WHAT YOU WILL DO.
Scan the data below and give the number of lines that include the word "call", with no other words.

SUPPLIED INFORMATION.
__________
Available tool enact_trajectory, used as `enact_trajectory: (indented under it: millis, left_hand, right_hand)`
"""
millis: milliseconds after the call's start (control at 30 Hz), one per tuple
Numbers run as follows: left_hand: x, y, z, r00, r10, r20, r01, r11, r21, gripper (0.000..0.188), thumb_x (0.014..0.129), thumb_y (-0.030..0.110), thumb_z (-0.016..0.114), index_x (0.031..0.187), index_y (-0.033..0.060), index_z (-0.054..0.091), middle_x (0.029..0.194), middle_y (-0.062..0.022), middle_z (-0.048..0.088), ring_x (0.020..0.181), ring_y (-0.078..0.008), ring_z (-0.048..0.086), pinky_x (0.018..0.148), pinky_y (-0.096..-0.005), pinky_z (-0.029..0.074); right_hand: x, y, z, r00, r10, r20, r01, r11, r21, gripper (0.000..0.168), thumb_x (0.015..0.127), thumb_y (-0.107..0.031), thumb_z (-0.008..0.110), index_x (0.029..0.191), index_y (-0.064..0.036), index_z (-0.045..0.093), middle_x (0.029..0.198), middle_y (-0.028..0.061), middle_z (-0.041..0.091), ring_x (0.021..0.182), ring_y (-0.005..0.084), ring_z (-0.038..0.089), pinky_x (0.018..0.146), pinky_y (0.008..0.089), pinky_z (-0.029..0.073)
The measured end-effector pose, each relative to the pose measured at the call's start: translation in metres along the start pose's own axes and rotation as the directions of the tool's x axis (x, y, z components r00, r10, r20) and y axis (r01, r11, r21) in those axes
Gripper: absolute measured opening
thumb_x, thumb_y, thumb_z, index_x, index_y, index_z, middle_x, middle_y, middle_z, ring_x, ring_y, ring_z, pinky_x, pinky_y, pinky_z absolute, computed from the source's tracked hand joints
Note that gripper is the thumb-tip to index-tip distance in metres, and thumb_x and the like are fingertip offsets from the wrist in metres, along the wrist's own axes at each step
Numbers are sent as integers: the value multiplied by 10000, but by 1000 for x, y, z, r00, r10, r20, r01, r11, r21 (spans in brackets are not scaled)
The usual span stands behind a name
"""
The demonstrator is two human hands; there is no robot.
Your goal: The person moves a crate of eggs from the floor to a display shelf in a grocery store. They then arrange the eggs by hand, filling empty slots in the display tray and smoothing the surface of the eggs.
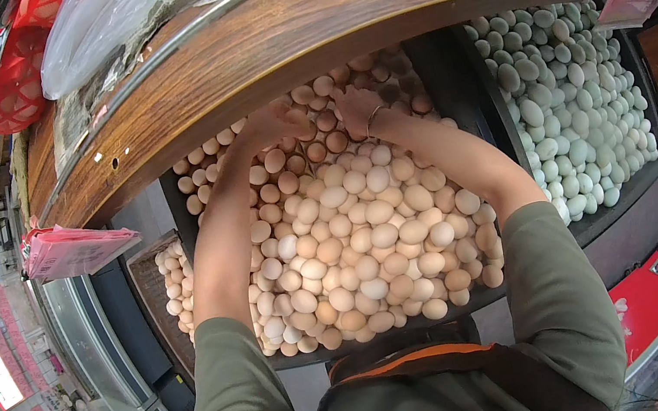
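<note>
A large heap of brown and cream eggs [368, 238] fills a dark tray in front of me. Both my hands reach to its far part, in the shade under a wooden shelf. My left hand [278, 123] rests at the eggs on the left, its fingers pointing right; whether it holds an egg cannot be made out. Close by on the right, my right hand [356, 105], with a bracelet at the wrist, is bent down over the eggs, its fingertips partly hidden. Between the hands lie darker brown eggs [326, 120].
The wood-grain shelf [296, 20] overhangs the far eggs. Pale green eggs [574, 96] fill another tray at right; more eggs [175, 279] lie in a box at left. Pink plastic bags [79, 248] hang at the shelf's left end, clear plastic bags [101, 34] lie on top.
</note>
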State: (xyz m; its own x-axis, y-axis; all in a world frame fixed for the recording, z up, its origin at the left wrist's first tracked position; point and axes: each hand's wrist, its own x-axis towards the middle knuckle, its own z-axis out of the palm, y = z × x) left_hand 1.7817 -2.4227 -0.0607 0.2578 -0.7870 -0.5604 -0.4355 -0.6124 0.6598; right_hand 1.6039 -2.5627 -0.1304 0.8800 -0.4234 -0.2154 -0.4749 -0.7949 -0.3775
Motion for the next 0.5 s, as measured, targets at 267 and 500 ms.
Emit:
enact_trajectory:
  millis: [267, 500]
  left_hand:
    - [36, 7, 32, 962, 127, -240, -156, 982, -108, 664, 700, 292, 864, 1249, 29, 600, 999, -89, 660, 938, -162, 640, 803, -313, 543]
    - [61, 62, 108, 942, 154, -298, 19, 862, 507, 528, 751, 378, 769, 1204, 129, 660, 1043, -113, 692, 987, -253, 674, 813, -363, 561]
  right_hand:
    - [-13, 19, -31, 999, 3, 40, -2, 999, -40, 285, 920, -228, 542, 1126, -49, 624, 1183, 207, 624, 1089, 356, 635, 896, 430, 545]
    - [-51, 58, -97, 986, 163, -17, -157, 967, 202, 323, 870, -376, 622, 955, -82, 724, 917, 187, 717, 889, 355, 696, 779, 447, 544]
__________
REPLY TO THE TASK.
2